You should also be able to ask your charity questions about the donated money. If there is any form of hesitation from the other party to answer your questions, I would proceed with caution.
It’s sad that this last point needs to be mentioned. However it is not uncommon to hear of “missionaries” who are either not abiding by their laws (without persecution) to avoid paying their dues or not doing any of the work that has been promised to their sponsors. Truthfully, I have become very cynical when it comes to sponsoring missionaries because of the deceit that I have seen throughout the years.
While I understand that the “English teaching method” has been used in numerous countries as a tool to share the gospel, I have also seen the exact opposite. These scam artists will use an “English outreach” while “sharing the gospel” and photos are taken to show the “growth” in the mission field. I have also seen “missionaries” who will use the English Bible as a text book and tell their sponsoring churches that they are presenting the “gospel” or holding a “Bible study”. The locals may not understand a word that is being said, however, well meaning sponsors are completely deceived into believing actual work is being done.
As someone who has been working to pay my own bills for the last 10 years, it is absolutely mind blowing to me that there is no accountability system for “missionaries” like this. Although they may be attached to a “sending church” or “mission board”, there seems to be a general lack of management. Any charitable/mission work should require a check balance or regular meetings with their missionaries/staff.

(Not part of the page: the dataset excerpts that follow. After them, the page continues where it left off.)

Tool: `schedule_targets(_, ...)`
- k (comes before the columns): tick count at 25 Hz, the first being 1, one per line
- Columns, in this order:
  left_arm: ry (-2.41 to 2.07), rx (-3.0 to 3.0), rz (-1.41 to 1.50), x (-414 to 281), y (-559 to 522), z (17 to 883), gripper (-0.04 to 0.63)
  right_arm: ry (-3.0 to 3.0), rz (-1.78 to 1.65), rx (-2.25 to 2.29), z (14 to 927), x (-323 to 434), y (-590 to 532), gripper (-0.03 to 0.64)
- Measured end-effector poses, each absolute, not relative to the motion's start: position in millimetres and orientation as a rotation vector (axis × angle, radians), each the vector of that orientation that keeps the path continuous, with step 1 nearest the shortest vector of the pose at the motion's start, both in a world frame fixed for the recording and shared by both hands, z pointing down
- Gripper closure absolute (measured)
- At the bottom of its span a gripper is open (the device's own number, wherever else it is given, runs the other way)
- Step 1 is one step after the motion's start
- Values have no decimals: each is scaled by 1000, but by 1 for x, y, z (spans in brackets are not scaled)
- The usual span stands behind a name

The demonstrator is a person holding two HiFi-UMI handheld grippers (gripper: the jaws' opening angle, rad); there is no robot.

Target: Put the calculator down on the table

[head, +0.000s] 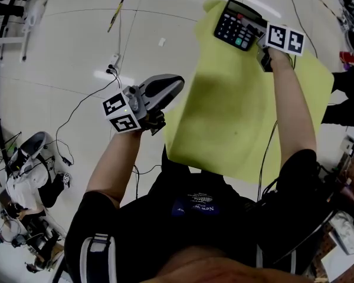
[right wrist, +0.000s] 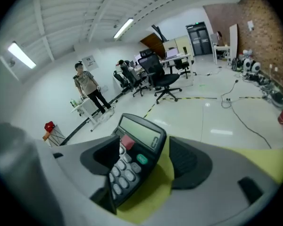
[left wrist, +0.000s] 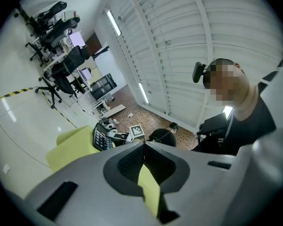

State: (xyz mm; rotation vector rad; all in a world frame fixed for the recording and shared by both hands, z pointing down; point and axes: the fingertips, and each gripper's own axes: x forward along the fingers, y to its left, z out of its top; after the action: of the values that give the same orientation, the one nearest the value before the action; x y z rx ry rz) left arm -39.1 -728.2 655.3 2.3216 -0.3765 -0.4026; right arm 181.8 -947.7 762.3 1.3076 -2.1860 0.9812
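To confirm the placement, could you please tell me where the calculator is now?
In the head view, the calculator sits at upper right on the far corner of the yellow-green table, between the open jaws of the right gripper.

A flat yellow-green table (head: 236, 117) stands on a glossy white floor (head: 59, 34). A black desk calculator with grey keys (head: 238, 26) sits at the table's far corner, its display end at the edge; whether it lies flat cannot be told. On the floor, a thin black cable (head: 97, 93) runs to a white power strip (head: 113, 61), near a yellow-and-black striped tape line (head: 120, 6).
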Motion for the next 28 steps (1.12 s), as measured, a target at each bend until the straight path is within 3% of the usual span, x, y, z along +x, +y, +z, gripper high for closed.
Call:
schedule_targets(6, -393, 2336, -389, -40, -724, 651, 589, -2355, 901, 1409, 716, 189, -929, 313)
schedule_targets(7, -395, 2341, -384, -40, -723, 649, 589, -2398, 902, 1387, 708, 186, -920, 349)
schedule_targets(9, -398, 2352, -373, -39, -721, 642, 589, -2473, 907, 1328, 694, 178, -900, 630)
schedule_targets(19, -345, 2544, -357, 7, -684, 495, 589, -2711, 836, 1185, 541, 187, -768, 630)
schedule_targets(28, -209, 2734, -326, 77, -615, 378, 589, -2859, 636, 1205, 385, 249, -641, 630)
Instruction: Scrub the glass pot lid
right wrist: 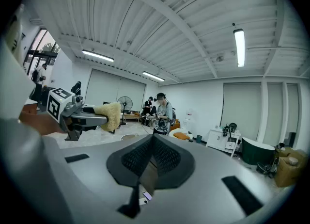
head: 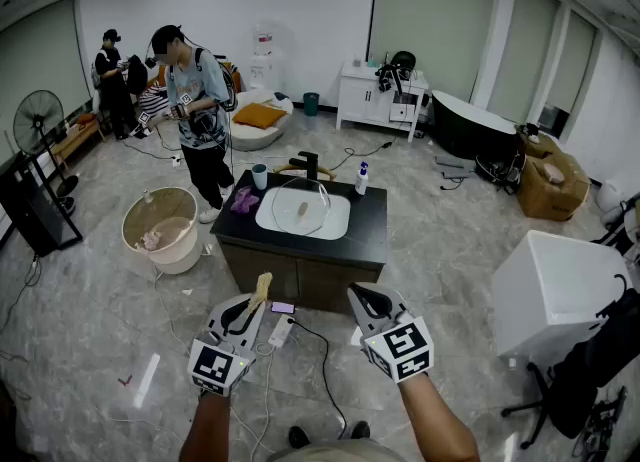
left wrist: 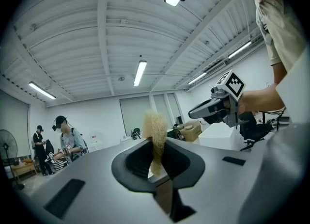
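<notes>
Grey stone-pattern floor surrounds a black vanity counter (head: 370, 222) with a white inset basin (head: 337, 222). The round clear glass pot lid (head: 305, 200) sits in the basin; its tilt cannot be read. Well short of the counter's near edge, the left gripper (head: 257, 300) clamps a tan fibrous scrubber (left wrist: 155, 128), whose long axis points toward the counter. The right gripper (head: 357, 295) is held alongside, jaws pressed together on nothing.
</notes>
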Available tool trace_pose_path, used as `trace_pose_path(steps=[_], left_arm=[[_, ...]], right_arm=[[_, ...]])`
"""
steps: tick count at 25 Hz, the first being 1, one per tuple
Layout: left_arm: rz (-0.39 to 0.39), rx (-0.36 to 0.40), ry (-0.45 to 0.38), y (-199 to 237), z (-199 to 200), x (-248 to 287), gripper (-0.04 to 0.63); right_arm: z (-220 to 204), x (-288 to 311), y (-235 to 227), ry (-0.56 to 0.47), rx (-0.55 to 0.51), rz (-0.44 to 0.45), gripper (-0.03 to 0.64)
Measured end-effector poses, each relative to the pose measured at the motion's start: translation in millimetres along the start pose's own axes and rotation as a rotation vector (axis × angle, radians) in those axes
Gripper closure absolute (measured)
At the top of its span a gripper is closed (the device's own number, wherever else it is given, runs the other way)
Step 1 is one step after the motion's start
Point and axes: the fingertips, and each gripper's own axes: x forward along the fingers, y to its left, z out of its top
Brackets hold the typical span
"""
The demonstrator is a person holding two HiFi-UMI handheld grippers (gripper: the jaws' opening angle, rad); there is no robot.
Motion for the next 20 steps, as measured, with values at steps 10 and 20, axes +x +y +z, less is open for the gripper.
trace_pose_path(steps=[10,20], left_arm=[[0.001,-0.006,-0.003,4.1,1.8,-3.0,0.555],[-0.021,-0.027,0.001,8.0,-9.1,-2.8,0.555]], right_arm=[[0.7,-0.4,3.9,0.003,0.005,-0.006,0.594],[-2.7,6.6,8.1,-0.028,0.051,0.003,0.591]])
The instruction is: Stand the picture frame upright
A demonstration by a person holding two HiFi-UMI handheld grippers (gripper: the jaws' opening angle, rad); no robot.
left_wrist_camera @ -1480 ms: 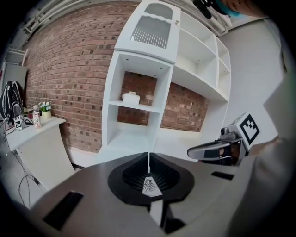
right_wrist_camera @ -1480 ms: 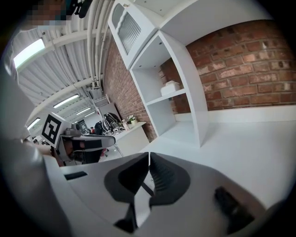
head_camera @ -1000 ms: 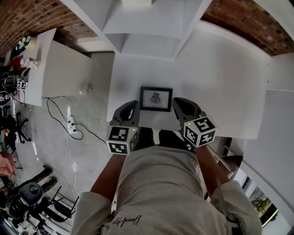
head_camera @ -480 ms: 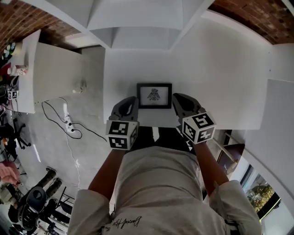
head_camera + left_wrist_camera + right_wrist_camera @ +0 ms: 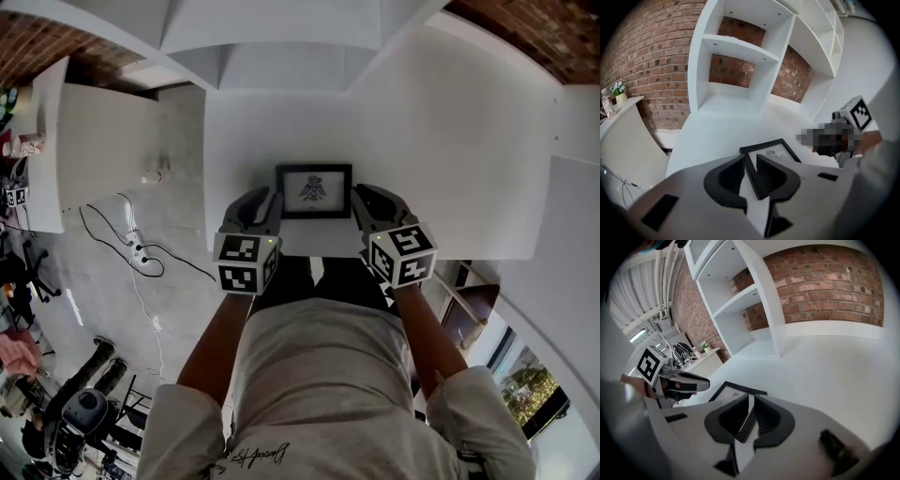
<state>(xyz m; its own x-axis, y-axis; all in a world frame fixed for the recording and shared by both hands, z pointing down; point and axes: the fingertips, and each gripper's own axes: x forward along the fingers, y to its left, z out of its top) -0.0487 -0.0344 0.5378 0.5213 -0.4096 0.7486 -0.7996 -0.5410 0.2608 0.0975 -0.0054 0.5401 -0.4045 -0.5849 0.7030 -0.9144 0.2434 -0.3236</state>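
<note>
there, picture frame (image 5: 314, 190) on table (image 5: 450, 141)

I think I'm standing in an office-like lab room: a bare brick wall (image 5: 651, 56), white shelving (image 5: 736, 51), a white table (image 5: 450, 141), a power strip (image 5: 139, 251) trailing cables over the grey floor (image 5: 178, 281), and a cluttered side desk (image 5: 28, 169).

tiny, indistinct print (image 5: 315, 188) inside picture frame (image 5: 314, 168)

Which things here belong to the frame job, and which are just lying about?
In the job: picture frame; left claw, jaws just opened astride the frame's edge; right claw, astride its other edge.
Lying about: floor cable; shelf unit; potted plant.
</note>
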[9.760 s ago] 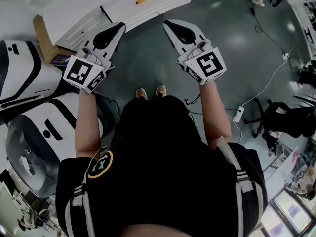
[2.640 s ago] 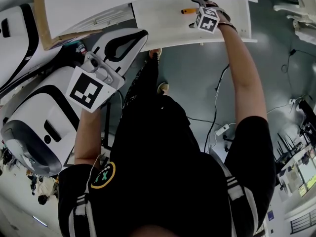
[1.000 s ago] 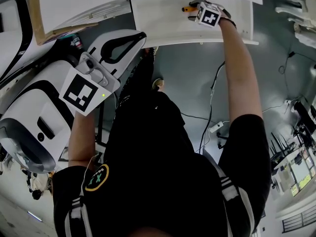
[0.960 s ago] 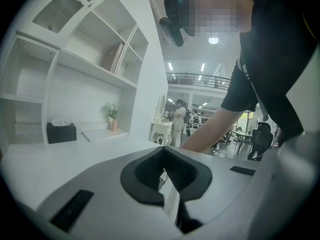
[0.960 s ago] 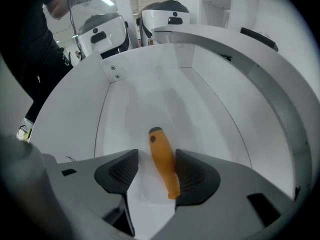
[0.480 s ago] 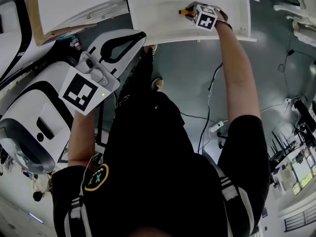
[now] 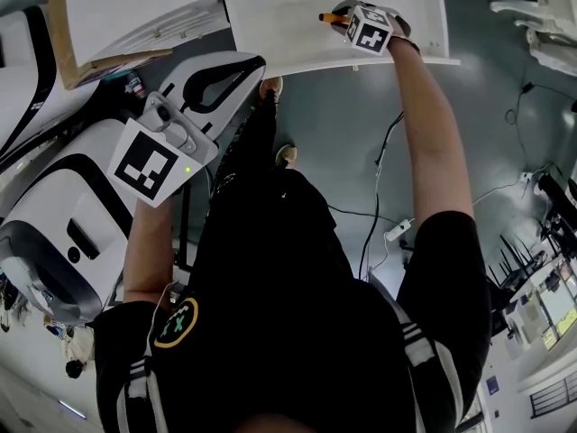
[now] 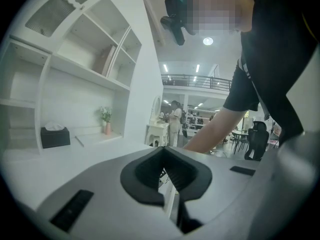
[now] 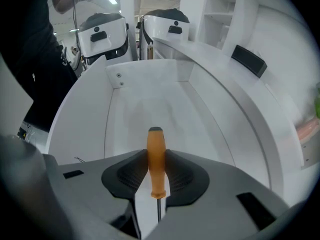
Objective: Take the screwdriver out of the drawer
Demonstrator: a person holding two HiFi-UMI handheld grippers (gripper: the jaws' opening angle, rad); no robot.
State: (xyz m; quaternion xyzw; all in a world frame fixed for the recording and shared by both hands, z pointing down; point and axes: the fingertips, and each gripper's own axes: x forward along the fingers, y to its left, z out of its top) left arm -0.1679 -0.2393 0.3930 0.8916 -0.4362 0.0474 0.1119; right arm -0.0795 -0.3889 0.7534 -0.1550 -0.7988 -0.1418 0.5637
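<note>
screwdriver (image 9: pixel 156 164), handle pinched between right fingers (image 9: pixel 125 176)

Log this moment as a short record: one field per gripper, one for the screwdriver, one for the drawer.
drawer: white, pulled open
right gripper: pointing down into the drawer, jaws clamped on the screwdriver handle
screwdriver: orange handle, thin metal shaft; only item seen in the drawer
left gripper: jaws together, nothing between them, clear of the drawer
status: screwdriver gripped, not yet clear of the drawer
</note>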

So how do you avoid sponsoring fake “missionaries”?
Thankfully I currently attend a church who has been a prime example of what an accountable staff/mission team should look like.
The missionaries that are sent from our church have regular meetings with the mission’s directory. Goals, finances, and work is discussed. These meetings are held by Skype or phone. The missionaries are expected to give timely updates on the work that is being done overseas. And as finance reports are held in the business world, so are they with the missions teams. Everyone is held accountable for the money and gifts that are given by sponsors.
I hope today’s thinks has served as a help to you when it comes to charitable giving. While there are many scams out there, there are those who are truly in need. I hope this post was able to help you discern which ones are which.